Kadınlar mahkeme sonunda üç kuruş nafaka alabilse bile -ki bu yıllar sürebiliyor- o nafakayı tahsil etmek mümkün olmuyor. Çünkü kadının o nafakanın peşine düşmesi için bir avukat tutması, icra takibi işlemleri vb. için para ödemesi gibi uğraştırıcı bir süreç gerekir, ki erkekler her seferinde ya kendilerini düşük ücret üzerinden sigortalı gösteriyor ya da hiç sigortalı göstermiyorlar, mal varlıklarını başkalarının üzerlerine yapıyorlar. Birçok kadın bu koşullar karşısında nafakadan vazgeçmek zorunda kalıyor.
Durum böyle iken kadınların nafaka hakkının ortadan kaldırılması değil, tam tersine nafakanın yükseltilmesi ve nafakanın tahsilatı için yeni bir düzenleme gerekiyor.

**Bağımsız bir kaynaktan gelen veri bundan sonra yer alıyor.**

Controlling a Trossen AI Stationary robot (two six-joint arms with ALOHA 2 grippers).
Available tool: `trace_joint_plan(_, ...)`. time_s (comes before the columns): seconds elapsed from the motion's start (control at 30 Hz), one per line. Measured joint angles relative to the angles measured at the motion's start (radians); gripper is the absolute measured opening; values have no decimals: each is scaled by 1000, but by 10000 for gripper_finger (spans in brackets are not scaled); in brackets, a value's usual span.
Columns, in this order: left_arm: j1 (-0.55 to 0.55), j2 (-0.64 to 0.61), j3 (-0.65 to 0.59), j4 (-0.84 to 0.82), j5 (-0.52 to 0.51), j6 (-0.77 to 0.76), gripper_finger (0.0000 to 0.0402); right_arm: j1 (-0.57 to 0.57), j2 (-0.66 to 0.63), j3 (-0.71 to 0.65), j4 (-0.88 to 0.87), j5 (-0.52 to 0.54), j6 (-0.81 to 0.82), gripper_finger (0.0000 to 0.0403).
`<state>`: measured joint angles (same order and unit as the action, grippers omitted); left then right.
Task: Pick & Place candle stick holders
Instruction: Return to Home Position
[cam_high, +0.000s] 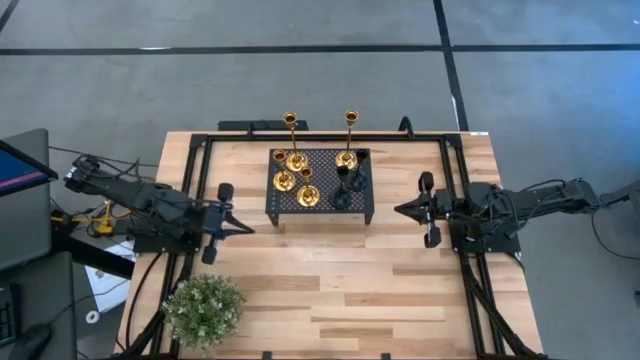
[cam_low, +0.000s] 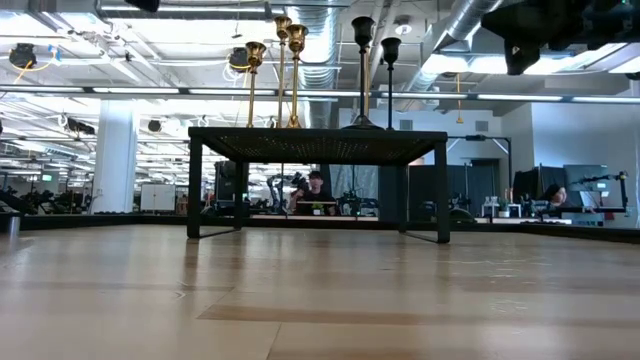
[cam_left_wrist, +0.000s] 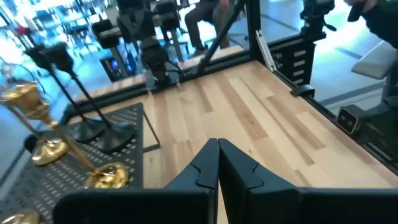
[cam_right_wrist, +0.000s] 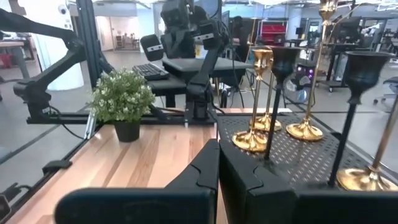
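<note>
The left gripper (cam_high: 243, 229) is hovering left of the black perforated stand (cam_high: 322, 213), apart from it, fingers clenched on nothing. All six candle stick holders (cam_high: 307, 196) are standing on top of the stand, the black pair toward its right. The right gripper (cam_high: 401, 210) is hovering right of the stand, likewise clenched and empty. The placing looks finished; I judge that only parking the arms remains.

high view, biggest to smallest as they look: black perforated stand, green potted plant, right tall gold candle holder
1. Black perforated metal stand
2. Bushy green potted plant
3. Tall slim shiny gold candle stick holder on the stand's right
</note>
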<state>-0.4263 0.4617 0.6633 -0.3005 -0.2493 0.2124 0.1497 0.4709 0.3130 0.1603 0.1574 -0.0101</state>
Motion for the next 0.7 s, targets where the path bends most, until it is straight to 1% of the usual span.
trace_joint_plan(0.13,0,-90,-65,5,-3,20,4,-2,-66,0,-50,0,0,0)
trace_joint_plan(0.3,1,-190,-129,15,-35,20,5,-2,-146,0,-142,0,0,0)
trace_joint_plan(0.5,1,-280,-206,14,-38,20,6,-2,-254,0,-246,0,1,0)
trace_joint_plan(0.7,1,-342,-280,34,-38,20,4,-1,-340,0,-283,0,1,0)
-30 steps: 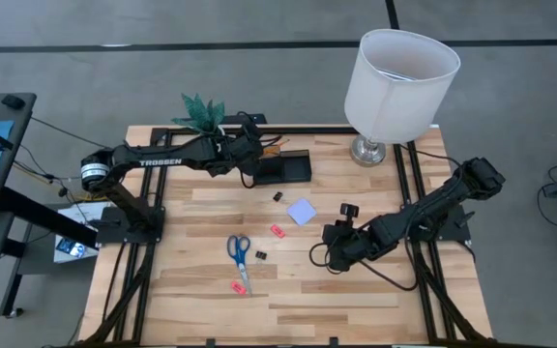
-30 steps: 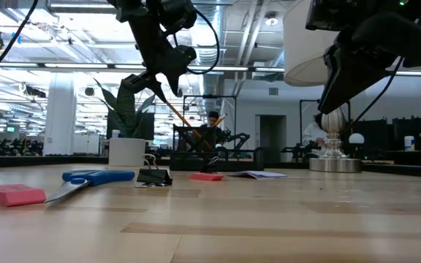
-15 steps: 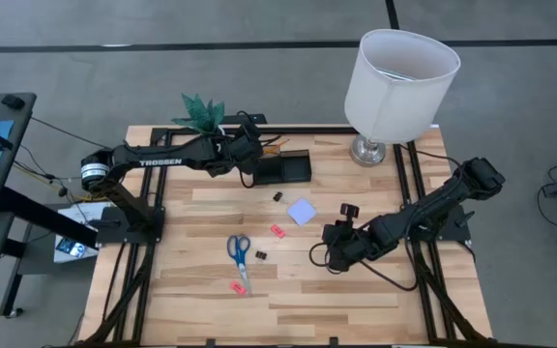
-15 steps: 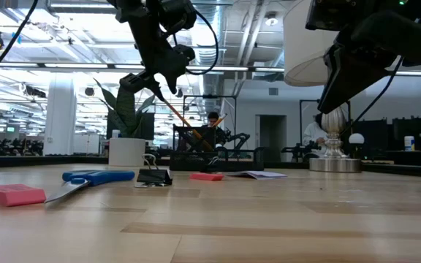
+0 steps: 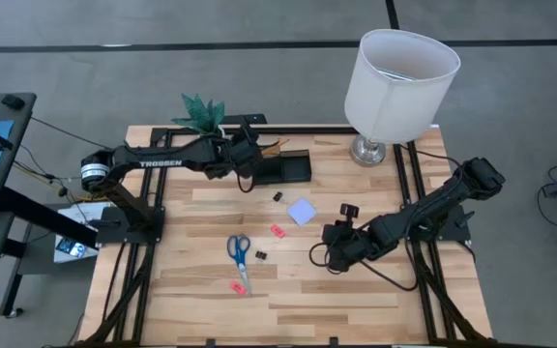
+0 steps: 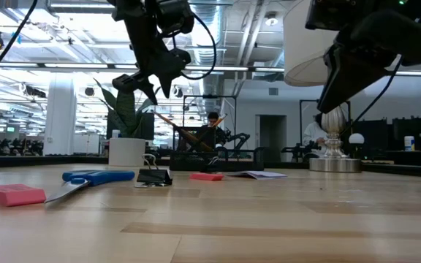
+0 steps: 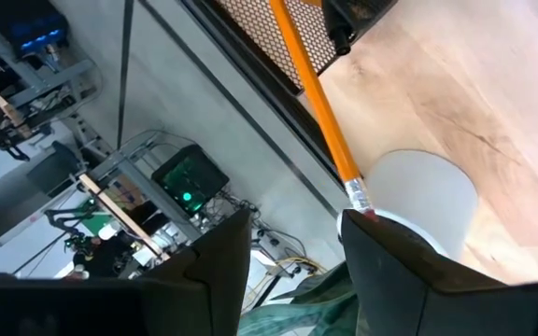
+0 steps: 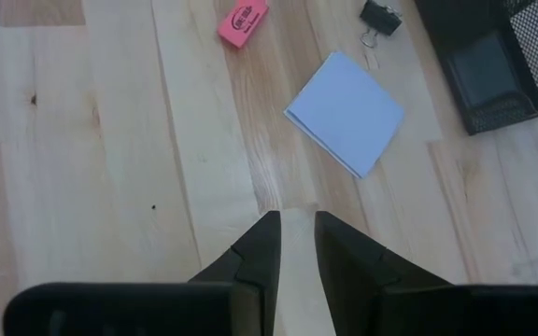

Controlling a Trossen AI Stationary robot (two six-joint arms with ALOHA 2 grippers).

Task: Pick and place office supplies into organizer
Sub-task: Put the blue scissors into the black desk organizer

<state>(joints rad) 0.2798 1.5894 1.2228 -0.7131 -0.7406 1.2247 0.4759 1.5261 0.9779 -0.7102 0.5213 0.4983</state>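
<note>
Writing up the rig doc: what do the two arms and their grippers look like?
Both arms are black, built of jointed tubular links. The left arm has white TROSSEN lettering along its link and a silver ring at the joint near its base. Black cables loop off the right arm. The left gripper and the right gripper each have two dark, tapered, flat-faced fingers.

Light wood plank desk [image 5: 356, 290]. At the back edge sit a black mesh organizer [image 5: 286, 168], a lamp [image 5: 367, 150] and a white plant pot [image 6: 127, 152]. Mid-desk there's a pale square note pad [image 5: 303, 212], blue scissors [image 5: 239, 250], two pink erasers [image 5: 278, 231] [image 5: 237, 287] and two small black clips [image 5: 278, 196] [image 5: 260, 255], all lying apart.
</note>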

Örneğin şöyle bir düzenleme düşünülebilir; nafaka ödenmediği durumda ödemeyi devlet yapsın ve sonrasında erkekten tahsil etsin.

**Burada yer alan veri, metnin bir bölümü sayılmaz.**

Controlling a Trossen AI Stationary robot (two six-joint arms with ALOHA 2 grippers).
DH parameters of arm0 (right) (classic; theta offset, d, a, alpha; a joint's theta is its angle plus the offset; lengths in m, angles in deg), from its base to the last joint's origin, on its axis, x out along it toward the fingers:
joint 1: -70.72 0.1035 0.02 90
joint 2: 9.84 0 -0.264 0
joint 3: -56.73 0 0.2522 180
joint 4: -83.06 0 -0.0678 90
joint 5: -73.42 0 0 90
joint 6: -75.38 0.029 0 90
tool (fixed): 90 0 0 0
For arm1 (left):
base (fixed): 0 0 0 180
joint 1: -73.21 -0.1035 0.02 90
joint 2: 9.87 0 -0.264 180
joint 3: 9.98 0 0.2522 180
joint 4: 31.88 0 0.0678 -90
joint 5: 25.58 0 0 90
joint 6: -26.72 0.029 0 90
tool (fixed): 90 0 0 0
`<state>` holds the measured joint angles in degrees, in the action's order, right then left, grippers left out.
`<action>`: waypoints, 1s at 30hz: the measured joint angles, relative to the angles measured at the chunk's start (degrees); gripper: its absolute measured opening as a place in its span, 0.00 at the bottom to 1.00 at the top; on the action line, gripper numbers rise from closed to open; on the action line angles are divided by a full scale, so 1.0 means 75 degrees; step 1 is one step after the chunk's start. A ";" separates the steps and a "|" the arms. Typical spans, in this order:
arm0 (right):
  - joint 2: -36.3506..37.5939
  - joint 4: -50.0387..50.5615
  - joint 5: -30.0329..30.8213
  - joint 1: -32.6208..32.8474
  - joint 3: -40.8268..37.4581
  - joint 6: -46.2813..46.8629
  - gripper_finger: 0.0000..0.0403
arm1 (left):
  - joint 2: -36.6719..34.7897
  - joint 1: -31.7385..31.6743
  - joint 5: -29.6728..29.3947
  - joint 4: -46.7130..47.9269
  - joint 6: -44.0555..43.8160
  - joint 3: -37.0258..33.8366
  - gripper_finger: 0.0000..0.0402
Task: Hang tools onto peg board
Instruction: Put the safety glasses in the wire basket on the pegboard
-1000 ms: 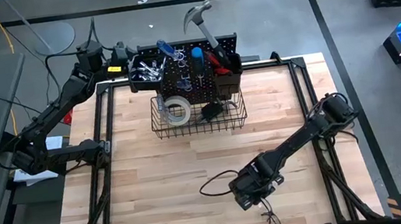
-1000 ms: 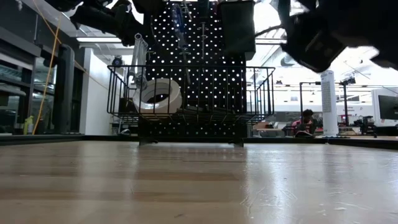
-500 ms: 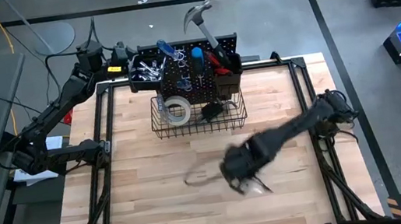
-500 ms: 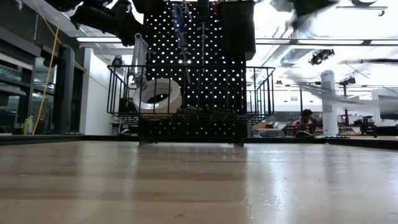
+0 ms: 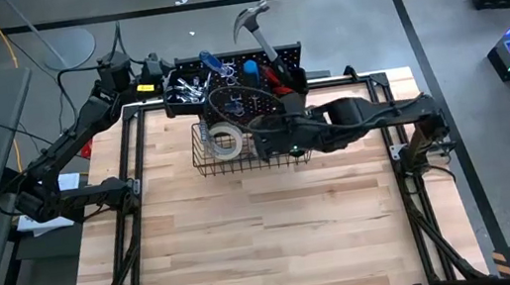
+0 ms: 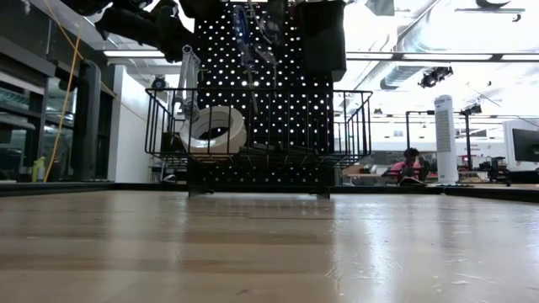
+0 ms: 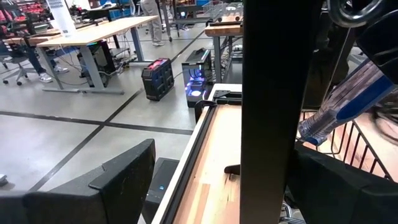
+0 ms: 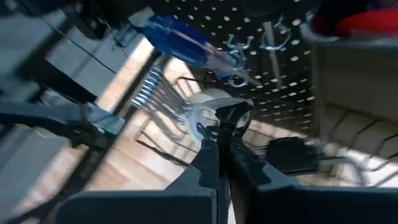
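Peg board: the black peg board [image 5: 238, 90] stands upright at the middle of the worktop's [image 5: 267, 231] far edge.
Wire basket: the wire basket [image 5: 205, 154] hangs on the board's front, holding the white tape roll [image 5: 226, 140] and a dark object too hidden to name.
Bins: the left bin [image 5: 186, 94] holds silver wrenches; the right bin [image 5: 289, 86] holds red-handled tools and the claw hammer [image 5: 254, 25], whose head sticks up past the board.
Screwdriver: a blue-handled screwdriver [image 8: 186, 42] hangs tilted on the board's face.
In the way: the right arm lies across the basket and the board's lower face, covering part of both.
Right gripper: the right gripper [image 5: 260, 142] sits over the basket, just in front of the board, arm stretched in from the worktop's right edge; its fingers [image 8: 214, 158] are pressed together on a thin dark wire loop [image 8: 225, 121].
Left gripper: the left gripper [image 5: 157, 71] waits at the far-left corner beside the left bin, fingers wide apart, holding nothing.
Beyond: a seated person [image 6: 410, 166] shows in the room behind.
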<state>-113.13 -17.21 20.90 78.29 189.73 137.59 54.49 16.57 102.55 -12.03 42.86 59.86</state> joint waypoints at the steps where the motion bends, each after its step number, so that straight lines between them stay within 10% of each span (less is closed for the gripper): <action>1: 0.0003 -0.0100 -0.0028 -0.0011 0.0000 0.0180 0.00 | 0.0000 -0.0003 -0.0003 0.0000 0.0000 0.0000 0.81; 11: 0.1042 -0.1500 0.0546 0.0859 -0.2616 0.3148 0.00 | 0.0000 0.0000 0.0011 -0.0012 0.0073 0.0000 0.81; 22: 0.2917 -0.9655 0.1942 0.0549 -0.8228 0.4171 0.00 | 0.0003 0.0000 0.0000 -0.0093 0.0243 0.0000 0.81; 30: 0.2767 -0.9661 0.2882 0.0353 -0.9176 0.6135 0.00 | 0.0003 0.0000 0.0003 -0.0141 0.0146 0.0000 0.81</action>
<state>-92.37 -89.67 42.51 80.94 120.91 183.60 54.51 16.57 102.57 -13.09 43.95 59.86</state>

ÖNCE KADINLARIN YÜKLERINI KALDIRIN, EŞITLIĞI SAĞLAYIN
Kadınların yıllarca ev içine hapsedildiği, çocuk, hasta, yaşlı bakımının, ev içi emek yükümlülüğünün kadınların üzerine bırakıldığı koşullarda nafakayı kaldırmayı konuşmanın koşulu yok. Öncelikle kadınların üzerinden bu yükleri alın, kadın ve erkek arasındaki eşitliği sağlayın, ondan sonra nafakanın kaldırılmasını konuşmaya başlayabiliriz. Ama bugün, nafakanın kaldırılmasını istemek, kadınların ev içinde her türlü şeye razı olmasını sağlamaya çalışmak demektir. Bu yüzden de biz kadınlar olarak nafaka hakkımızın elimizden alınmasına izin vermeyeceğiz. Çünkü bu, birçok hakkımızla bağlantılı bir mesele. Kadın düşmanı politikalara karşı sokaklarda olmaya, mücadeleye devam edeceğiz. Yargı paketi ile birlikte önümüze geldiğinde tutumumuz bu yönde olacak.
Öte yandan hükümetin “yargı reformu” diye getirdiği paketin içinin boş çıktığını, hatta bazı maddelerin vatandaşın aleyhine olduğunu da söylemek lazım.